They stop in front of Cassandra's pod, gods knows I tried to get out but I was weak. The merc took a fighting stance pointed his (I'm guessing .44) revolver at Cassandra's view port and nods to the DaVinci wannabe. They activated her pod and as it open I can hear Shaun's cry's. Of course I'm shouting and pounding on my viewport, trying to get people's attention to no avail.

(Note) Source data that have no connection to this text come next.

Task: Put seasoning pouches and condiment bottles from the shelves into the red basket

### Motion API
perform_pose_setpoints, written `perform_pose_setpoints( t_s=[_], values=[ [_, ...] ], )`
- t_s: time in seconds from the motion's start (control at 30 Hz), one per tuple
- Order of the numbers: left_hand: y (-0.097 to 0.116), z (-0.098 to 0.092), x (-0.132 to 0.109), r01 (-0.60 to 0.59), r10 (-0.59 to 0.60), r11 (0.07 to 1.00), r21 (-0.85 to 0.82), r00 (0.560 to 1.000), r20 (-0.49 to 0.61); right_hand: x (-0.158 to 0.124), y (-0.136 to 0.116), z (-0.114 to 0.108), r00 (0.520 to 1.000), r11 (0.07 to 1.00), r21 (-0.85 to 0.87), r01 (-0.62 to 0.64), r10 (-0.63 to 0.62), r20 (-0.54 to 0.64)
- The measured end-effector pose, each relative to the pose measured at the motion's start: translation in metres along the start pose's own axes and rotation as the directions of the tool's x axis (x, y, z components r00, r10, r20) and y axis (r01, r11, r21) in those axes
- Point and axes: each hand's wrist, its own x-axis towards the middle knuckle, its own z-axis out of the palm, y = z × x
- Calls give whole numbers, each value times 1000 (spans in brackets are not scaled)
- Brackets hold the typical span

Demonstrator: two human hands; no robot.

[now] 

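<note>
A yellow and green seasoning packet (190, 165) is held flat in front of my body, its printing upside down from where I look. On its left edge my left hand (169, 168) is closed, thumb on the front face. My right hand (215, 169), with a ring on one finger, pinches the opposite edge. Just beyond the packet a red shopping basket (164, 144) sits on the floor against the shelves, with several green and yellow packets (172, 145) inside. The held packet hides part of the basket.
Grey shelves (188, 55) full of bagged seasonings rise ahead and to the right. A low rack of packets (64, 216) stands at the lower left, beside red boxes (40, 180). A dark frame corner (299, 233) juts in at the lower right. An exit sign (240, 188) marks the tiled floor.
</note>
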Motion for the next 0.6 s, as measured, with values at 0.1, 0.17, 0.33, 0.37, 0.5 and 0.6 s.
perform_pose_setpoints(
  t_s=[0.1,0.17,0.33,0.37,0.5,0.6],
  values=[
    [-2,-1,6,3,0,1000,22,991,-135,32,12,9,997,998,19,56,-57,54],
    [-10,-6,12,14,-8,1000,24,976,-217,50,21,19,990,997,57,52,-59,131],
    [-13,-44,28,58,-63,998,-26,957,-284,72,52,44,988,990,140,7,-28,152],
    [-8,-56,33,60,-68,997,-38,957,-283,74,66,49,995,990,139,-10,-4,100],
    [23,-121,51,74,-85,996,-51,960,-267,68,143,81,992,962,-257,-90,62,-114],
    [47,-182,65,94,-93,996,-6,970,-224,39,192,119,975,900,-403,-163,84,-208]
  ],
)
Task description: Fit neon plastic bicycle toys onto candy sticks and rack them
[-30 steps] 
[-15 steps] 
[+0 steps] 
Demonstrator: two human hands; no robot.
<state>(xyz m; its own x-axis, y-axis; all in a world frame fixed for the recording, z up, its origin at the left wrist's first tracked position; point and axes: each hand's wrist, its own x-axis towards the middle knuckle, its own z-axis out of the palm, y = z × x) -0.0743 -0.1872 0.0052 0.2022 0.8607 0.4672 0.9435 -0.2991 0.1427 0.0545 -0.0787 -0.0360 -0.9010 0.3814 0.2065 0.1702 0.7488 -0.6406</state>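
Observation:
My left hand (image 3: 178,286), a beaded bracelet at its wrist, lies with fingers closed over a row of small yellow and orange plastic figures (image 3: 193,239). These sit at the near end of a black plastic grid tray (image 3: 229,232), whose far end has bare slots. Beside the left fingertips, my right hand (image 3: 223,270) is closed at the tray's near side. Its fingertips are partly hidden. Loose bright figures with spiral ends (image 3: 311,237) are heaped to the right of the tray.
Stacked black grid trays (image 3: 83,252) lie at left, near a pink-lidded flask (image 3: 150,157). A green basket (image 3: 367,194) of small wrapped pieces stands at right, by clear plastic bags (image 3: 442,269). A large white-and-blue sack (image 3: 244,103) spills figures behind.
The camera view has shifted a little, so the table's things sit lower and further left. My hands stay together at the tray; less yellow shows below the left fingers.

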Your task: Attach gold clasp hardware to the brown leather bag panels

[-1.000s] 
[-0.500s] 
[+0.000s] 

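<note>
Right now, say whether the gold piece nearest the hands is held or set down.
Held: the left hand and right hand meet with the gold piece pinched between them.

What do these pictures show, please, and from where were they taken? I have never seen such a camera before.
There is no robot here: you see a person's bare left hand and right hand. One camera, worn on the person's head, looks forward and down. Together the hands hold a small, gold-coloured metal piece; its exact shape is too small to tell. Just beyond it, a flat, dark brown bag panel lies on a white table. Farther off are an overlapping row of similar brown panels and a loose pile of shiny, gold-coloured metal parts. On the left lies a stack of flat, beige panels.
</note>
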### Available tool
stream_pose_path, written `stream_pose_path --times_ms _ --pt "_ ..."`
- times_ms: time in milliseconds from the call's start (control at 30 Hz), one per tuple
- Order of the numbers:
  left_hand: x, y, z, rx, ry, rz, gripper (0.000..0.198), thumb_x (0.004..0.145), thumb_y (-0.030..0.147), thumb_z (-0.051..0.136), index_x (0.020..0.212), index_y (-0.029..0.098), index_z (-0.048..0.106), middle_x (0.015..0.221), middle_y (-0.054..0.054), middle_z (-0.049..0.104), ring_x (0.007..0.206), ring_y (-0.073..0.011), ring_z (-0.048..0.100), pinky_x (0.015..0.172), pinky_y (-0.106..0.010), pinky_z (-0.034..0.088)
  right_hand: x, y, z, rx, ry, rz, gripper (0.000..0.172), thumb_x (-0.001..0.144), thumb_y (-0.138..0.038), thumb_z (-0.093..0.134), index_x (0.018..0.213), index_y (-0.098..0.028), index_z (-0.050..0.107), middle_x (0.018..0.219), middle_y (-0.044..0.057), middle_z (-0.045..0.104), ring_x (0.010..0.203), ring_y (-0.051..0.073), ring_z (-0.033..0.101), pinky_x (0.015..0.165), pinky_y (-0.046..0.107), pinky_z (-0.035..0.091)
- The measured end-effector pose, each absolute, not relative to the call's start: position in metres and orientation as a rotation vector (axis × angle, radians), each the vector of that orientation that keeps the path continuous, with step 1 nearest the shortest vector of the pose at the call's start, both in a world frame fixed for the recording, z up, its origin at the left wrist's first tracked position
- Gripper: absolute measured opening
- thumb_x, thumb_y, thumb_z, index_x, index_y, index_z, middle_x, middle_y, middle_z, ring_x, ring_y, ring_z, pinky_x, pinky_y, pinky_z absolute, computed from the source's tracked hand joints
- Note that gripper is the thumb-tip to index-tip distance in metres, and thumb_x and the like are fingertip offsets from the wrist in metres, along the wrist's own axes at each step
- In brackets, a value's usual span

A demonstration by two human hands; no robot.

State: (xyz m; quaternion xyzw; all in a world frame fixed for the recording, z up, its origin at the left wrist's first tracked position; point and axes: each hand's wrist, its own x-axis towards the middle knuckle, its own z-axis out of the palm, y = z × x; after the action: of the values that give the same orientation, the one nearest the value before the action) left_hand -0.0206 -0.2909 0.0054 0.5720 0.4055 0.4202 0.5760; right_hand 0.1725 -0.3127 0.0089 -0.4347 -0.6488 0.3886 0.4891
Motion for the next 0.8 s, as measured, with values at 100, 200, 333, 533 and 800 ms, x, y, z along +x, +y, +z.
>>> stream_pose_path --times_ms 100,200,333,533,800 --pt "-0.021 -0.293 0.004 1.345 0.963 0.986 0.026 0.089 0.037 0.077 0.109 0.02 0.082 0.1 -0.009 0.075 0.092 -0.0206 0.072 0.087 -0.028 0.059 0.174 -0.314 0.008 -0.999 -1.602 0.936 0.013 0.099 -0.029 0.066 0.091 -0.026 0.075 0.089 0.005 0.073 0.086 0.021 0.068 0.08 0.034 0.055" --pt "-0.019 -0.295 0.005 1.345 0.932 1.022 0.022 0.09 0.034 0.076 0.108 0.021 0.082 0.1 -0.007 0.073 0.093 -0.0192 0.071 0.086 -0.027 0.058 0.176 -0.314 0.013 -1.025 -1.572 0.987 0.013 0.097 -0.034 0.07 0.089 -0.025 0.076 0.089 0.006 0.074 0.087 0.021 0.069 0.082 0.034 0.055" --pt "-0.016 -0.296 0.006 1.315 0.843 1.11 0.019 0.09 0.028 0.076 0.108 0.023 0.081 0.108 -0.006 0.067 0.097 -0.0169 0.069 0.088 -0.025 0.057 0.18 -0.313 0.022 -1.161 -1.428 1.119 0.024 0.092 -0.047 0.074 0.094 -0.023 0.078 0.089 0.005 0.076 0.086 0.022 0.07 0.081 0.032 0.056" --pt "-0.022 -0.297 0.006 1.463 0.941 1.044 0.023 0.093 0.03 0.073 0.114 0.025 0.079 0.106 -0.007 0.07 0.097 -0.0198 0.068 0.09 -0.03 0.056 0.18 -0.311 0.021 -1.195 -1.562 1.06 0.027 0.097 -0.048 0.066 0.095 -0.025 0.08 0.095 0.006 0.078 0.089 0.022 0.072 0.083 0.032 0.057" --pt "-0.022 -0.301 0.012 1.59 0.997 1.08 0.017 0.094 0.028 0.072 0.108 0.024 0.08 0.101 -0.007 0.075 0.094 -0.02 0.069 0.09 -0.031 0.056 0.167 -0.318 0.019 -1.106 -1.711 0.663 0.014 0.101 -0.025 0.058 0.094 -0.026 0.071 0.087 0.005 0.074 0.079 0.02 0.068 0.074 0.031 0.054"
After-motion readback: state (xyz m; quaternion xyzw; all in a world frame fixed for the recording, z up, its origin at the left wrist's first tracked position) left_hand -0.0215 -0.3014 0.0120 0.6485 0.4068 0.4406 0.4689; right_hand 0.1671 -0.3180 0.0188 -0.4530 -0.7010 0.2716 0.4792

Then the gun shot (definitely .44), and all I can see is Cassandra's shocked face. Then I hear this ungodly roar (I guess it was me by the way that merc and that DaVinci wannabe looked at me) and that fucking merc smiled at me. and I swear to all that is holy, I will find him and wipe that smile off his face with his own gun.
Then blackness again.
I don't know how long I was out but the next thing I hear is a kalaxian blaring over and over again. I shifted and cracked one of my eyes open to immediately shut it again as the low light seared through my brain. Igniting a headache that has yet to leave me. Then all that has happened to this point, slams through my brain. Panicking I look up to my wife's pod to find it empty!
As I slowly get up, ignoring the pain as my muscles scream for me to lay down again, and stumble to the empty open pod. As I reached the pod I fall to my knees, I rub my eyes a couple times in disbelief. Then all I see from my position is a small but dried blood smear and the bloody bullet lodged in the upper corner of the interior pod. I grabbed a flat head screwdriver form the nearby tool box and proceeded to attempt to dialogue the bullet. I can't tell you why it was important but it was.

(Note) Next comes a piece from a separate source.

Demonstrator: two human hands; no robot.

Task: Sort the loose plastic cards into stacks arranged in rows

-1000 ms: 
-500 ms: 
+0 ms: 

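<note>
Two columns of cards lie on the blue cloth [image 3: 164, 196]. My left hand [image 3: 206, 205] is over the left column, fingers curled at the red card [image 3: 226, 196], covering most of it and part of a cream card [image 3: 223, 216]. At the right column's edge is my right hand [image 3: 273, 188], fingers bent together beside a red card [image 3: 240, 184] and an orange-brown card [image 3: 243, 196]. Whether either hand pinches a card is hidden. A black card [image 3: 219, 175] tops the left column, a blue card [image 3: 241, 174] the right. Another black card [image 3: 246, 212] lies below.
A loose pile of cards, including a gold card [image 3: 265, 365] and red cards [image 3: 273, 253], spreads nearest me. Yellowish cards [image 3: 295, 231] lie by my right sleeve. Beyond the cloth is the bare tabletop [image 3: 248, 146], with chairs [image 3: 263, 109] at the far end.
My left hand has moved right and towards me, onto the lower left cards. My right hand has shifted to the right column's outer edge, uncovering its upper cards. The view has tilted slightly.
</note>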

After sometime I finally work the damn thing out and as it popped out from its position I missed the catch and it bounced to the floor. Wanting that bullet I went after it. Fate must have been with me because it landed next to a blood spot and the broken chain of Cassandra's pendant necklace that she inherited from her mom. As I pick up the pendent I realised that Cassandra rarely took it off and was often a favorite chew toy for Shaun.

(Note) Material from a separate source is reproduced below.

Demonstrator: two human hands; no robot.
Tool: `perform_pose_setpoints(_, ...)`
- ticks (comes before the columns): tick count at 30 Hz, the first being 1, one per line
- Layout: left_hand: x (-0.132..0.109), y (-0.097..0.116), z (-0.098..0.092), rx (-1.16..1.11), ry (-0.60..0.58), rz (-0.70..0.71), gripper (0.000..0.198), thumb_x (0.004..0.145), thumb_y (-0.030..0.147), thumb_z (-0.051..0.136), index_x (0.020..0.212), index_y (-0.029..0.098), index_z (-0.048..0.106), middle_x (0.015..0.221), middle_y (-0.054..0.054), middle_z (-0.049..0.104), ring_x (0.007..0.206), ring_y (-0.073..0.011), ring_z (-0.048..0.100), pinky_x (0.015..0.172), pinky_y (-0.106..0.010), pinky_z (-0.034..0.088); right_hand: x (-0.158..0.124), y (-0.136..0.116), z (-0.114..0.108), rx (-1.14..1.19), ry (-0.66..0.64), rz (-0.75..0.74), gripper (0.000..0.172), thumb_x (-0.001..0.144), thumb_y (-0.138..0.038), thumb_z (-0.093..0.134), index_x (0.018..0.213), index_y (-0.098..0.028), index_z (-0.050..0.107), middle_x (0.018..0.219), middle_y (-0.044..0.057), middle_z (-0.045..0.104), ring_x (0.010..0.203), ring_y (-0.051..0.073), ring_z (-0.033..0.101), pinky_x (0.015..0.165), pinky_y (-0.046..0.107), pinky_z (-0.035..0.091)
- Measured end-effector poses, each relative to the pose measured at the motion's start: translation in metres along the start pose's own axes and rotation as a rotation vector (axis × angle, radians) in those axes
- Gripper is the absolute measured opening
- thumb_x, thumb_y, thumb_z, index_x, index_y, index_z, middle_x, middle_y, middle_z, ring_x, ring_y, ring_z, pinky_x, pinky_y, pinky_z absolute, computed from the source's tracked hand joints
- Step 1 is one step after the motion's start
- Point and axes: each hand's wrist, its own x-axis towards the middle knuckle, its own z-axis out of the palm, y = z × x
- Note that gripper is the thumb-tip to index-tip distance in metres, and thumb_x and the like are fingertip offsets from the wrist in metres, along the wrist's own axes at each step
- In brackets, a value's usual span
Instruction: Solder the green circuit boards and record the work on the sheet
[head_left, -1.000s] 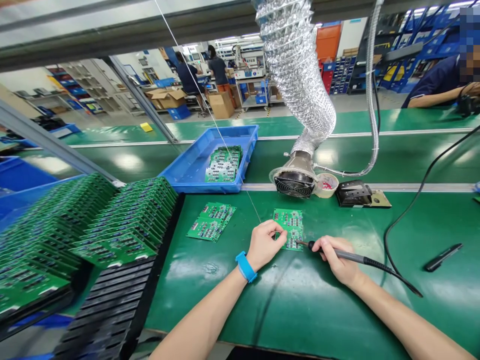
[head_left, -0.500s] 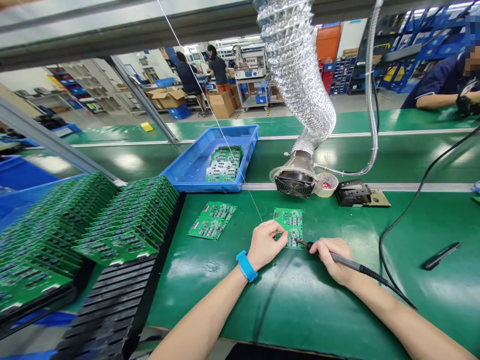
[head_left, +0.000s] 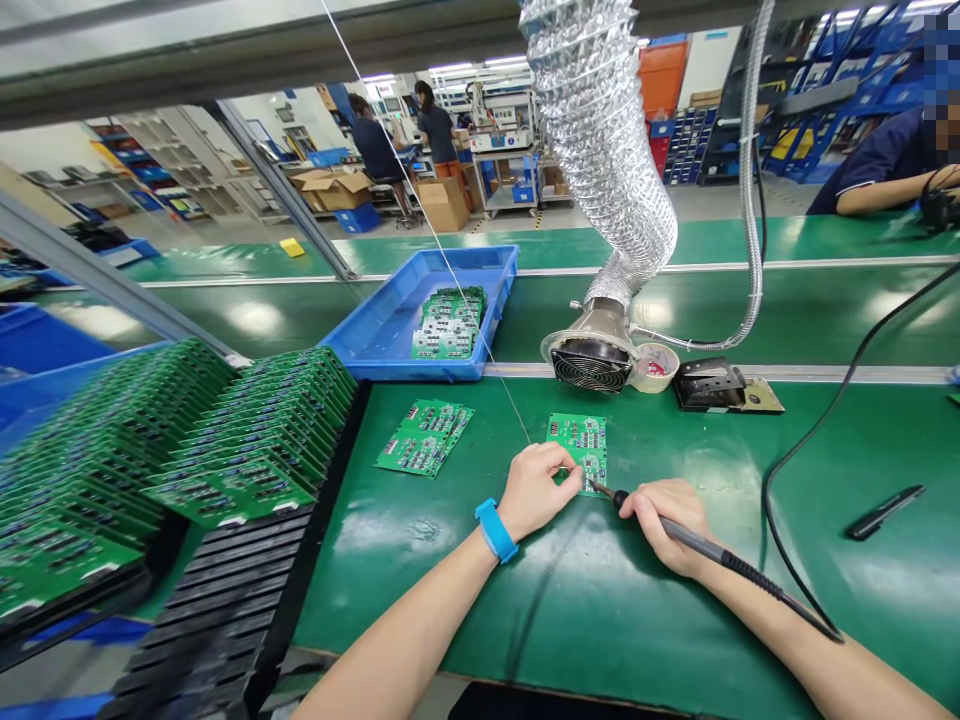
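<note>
right hand (head_left: 667,525) grips iron (head_left: 701,545) pen-style, shaft aimed left-forward, tip at board (head_left: 579,438) near edge. left hand (head_left: 534,490) pinches wire (head_left: 510,402) just left of tip, on board.

Hidden or cut off

Left hand (head_left: 534,490) covers the near corner of the board (head_left: 581,438) and the end of the wire (head_left: 442,260); where the iron (head_left: 720,556) touches is too small to tell; rack (head_left: 225,450) and duct (head_left: 600,150) run off-frame.
</note>
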Motion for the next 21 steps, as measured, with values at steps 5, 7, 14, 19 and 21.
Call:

The pendet Itself was shaped in the form of a mother (tigers eye) cradling a newborn (lapis lazuli). Behind it was my dented dog tags and behind those Cassandra's wedding band and engagement ring. Unfortunately part of the mother was broken as well my tags were bent  from what looked like a bullet going through or at least ricocheted off them.
Hope then. Not much but enough to move forward.
I look around and see the vault in disrepair as well as the other pods. I get up stretching my muscles and walk to the next pod to the right of mine. The viewport was fogged up so I pull the release switch and the body of ole Bob fell out. He was dead from the looks of it (and no pulse I checked). He seemed to be dead for a while. Then the next pod down (left of mine) to his wife, same condition. So was the next and the next one after that. All dead. Then I see a computer at the beginning of the hall.
I turn on the monitor to see the screen blinking in time with the klaxon, saying cryo Lab 3 critical malfunction. I acknowledge the waring and the klaxon mercifully stop blaring. I continue to read the warning displayed on the screen and discovered that all residents of the pods pronounced were dead. With the exception of my pod and Cassandra's pod. However nothing was timed stamped or dated even.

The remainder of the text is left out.